The idea of "rogue elements" in Iran supporting the Taliban that a couple of the experts quoted in the article mention is theoretically possible. But if it's "rogue elements" who are assisting the Taliban - if they actually are doing so - would be a more of a reason not to attack Iran.

Greenwald in his 06/15/07 post is discussing this column by Anatole Kaletsky in the Rupert-Murdoch-owned London Times 06/15/07,
Why we must break with the American crazies. Kaletsky reports:
While Mr Brown and the British media are still fretting about who said what to whom about WMD intelligence, the talk in American policy circles is about an article, The Case for Bombing Iran, published two weeks ago in Commentary and The Wall Street Journal and cited approvingly to anyone who cares to listen by officials close to Dick Cheney. Its author, Norman Podhoretz, is an intellectual mentor to the people who took America into Iraq. His self-explanatory message is that Iran today is more dangerous than Hitler’s Germany, since it could soon have nuclear weapons – and that Israel’s very existence is menaced now as never before. (my emphasis)
I linked to The Case for Bombing Iran in a previous post. Podhoretz' view of the world is preculiar:
What follows from this way of looking at the last five years is that the military campaigns in Afghanistan and Iraq cannot be understood if they are regarded as self-contained wars in their own right. Instead we have to see them as fronts or theaters that have been opened up in the early stages of a protracted global struggle. The same thing is true of Iran. As the currently main center of the Islamofascist ideology against which we have been fighting since 9/11, and as (according to the State Department’s latest annual report on the subject) the main sponsor of the terrorism that is Islamofascism’s weapon of choice, Iran too is a front in World War IV. Moreover, its effort to build a nuclear arsenal makes it the potentially most dangerous one of all. (my emphasis)
Under the umbrella of the vapid construction "Islamofascism", Podhoretz wants us to believe that Iran, a Shi'a theocracy, is the "main center" of the ideology of Al Qaida, the radical Salafist Sunni group.

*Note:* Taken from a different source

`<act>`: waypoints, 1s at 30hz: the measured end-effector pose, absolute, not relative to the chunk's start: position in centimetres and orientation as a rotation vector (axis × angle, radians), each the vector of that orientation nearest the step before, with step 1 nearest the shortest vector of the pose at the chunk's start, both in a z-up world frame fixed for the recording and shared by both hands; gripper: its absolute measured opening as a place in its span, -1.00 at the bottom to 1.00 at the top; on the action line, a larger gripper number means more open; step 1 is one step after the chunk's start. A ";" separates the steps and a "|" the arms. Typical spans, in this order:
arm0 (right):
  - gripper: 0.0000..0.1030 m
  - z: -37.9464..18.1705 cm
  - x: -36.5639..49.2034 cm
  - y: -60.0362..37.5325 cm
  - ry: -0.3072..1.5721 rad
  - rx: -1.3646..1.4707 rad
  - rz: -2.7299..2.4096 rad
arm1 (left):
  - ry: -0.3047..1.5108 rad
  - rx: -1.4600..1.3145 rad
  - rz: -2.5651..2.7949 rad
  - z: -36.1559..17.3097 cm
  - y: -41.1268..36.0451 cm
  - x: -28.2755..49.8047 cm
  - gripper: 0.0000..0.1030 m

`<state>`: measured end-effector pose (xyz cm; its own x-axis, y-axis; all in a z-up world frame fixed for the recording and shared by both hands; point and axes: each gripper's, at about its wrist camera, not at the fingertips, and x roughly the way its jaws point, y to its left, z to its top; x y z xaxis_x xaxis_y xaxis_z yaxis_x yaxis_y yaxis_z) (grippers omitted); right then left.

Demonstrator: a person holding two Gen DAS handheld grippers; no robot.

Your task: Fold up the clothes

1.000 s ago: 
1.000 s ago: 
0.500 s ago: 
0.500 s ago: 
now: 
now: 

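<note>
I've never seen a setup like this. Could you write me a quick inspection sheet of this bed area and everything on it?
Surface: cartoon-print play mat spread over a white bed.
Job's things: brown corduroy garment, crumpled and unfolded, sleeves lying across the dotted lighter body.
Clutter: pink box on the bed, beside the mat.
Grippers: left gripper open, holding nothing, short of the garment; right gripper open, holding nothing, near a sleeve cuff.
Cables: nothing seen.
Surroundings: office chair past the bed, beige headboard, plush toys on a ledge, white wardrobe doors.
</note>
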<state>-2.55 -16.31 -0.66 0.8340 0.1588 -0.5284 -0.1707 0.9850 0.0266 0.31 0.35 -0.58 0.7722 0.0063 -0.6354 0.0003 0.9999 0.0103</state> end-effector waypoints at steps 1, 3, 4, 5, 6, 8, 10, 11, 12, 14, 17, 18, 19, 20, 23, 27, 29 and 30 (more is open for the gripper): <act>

With a civil war going on between Sunnis and Shi'a in Iraq, with American soldiers caught in the midst of it, you would think that a literate and sane person would be embarassed to write such things. But apparently, you would be wrong.

This is a very similar pitch to the one that led up to the Iraq War: alarmist fluttering about Iran's connection to terrorism, exaggerated presentations of Iran's potential nuclear capabilities, a blurring of critical distinctions behind the vague notion of Terrorism - which isn't an ideology, it's a technique that's used in war as well as in individual attacks that are not part of a war.

The last time we invaded a country (Iraq) on the confident advice of people like Dick Cheney and Norman Podhoretz, it quickly turned into a fiasco. An experience worth remembering when we see and hear scare talk about Iran.